Fig. 2: RB1 disruption by multiple mechanisms.

a Schematic summary of RB1 disruption events observed in each sample (column) by different methods (row). The rightmost sample is PSCCE_33T, the only tumor positive for Rb, yet not evaluated by RNA-seq. b (From top to bottom) Schematic plot of exon deletions, Sanger sequencing validation of exon deletion breakpoints, sashimi plot of subsequent splicing abnormalities in RB1 mRNA and Rb IHC of three representative tumors. Schematic summary of disrupting mechanism is shown on the right. Black rectangles represent RB1 exons and gray dashed line represent deleted genomic regions. Green, red, blue, and black peaks in Sanger sequencing chromatograms represent bases A, T, C, and G, respectively.

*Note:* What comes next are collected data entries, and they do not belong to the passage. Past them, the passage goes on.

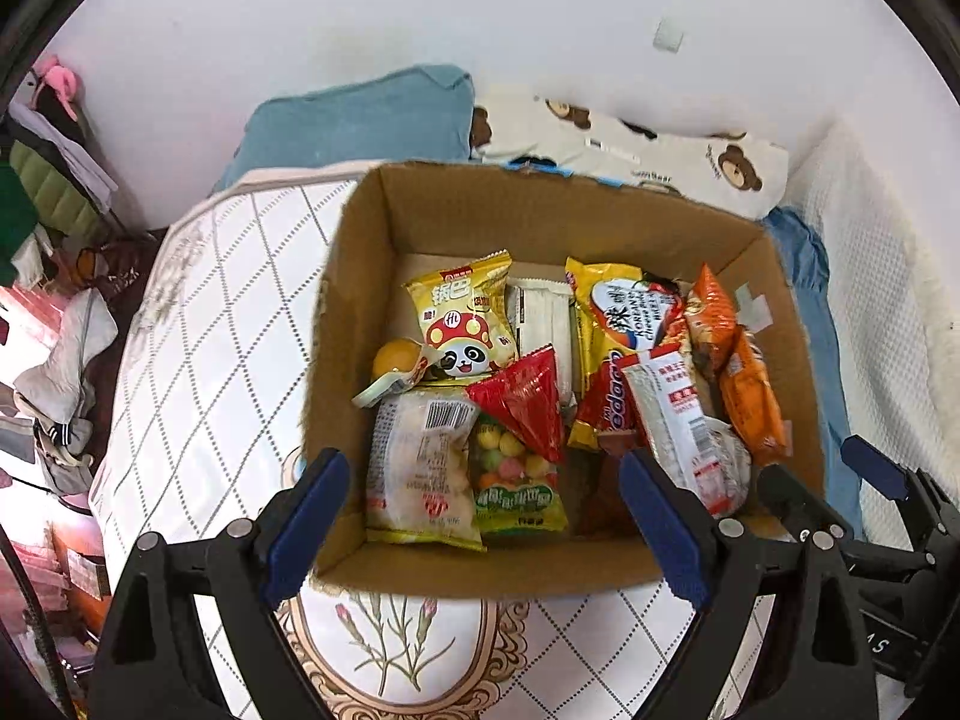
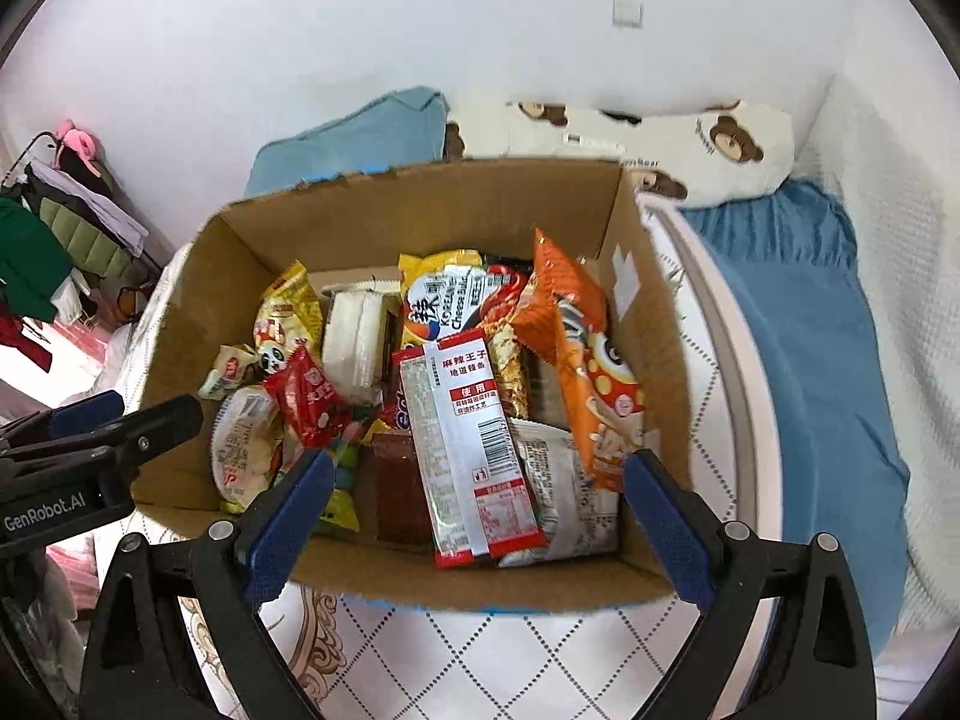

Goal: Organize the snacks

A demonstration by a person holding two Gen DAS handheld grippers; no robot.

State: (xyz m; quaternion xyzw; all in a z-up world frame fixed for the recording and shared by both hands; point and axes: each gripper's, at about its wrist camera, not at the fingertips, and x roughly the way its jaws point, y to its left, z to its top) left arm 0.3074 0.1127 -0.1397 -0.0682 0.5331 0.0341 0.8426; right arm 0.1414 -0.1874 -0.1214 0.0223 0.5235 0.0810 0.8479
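Both our left tongs (image 1: 480,516) and right tongs (image 2: 480,516) hang spread apart and empty above the cardboard box (image 1: 366,276) of snacks (image 1: 468,324) on the bed (image 1: 198,312).

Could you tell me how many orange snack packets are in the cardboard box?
2 visible. One orange packet stands against the cardboard box's right wall toward the back; the second orange packet lies just in front of it, along the same wall. Others may be buried beneath the pile.
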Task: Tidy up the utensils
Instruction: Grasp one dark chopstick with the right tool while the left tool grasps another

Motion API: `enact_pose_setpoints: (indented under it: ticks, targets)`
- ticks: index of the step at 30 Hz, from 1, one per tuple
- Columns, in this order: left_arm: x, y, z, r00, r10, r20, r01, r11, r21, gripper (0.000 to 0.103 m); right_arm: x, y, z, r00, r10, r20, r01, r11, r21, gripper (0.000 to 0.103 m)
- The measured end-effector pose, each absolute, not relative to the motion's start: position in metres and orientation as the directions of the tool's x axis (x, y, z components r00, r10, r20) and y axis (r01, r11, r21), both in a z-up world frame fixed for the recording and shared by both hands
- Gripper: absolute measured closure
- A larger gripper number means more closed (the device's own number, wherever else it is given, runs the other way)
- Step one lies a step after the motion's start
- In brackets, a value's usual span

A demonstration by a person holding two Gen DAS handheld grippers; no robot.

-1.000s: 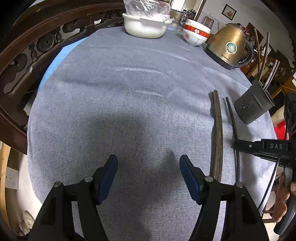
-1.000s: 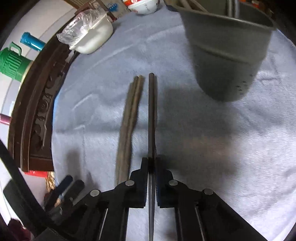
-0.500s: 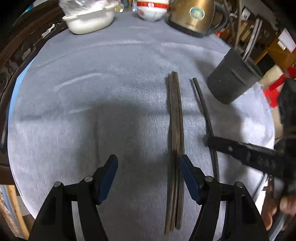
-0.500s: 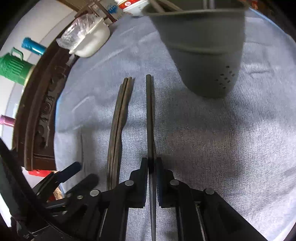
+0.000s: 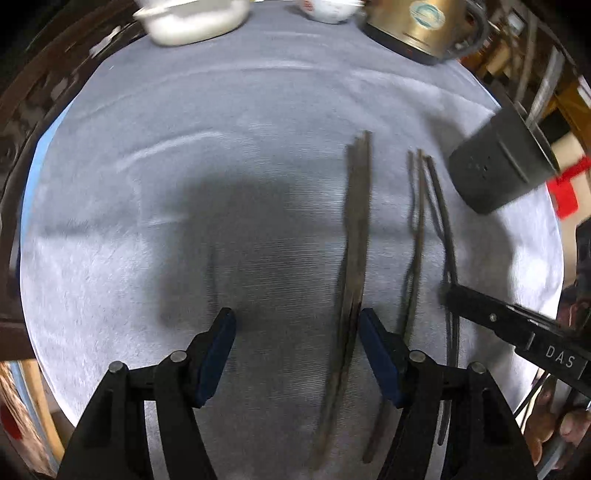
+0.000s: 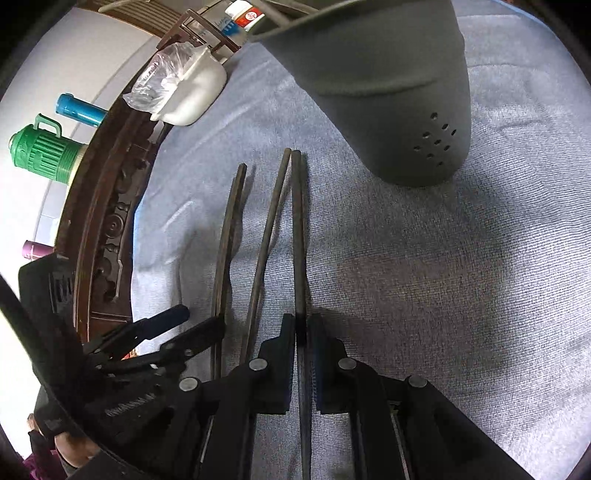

Genomic coordinates are in hg19 assembly. Curves in sashimi plot represent reads spanning exon junction with numbers of reads denoted. Abnormal exon junctions are plotted in red. Rb IHC of matched normal sample is provided as control. Scale bar: 50 μm. c Schematic plot and Sanger sequencing validation of exon deletions (left), sashimi plot and validation of abnormal mRNA exon junctions (middle) and Rb IHC staining (right) of PSCCE_10T. Two alleles of RB1 are plotted separately to show different ranges of exon deletions. Exons of ITM2B are plotted in green. Sanger sequencing chromatograms and sashimi plots are plotted in the same way described above. Scale bar: 50 μm.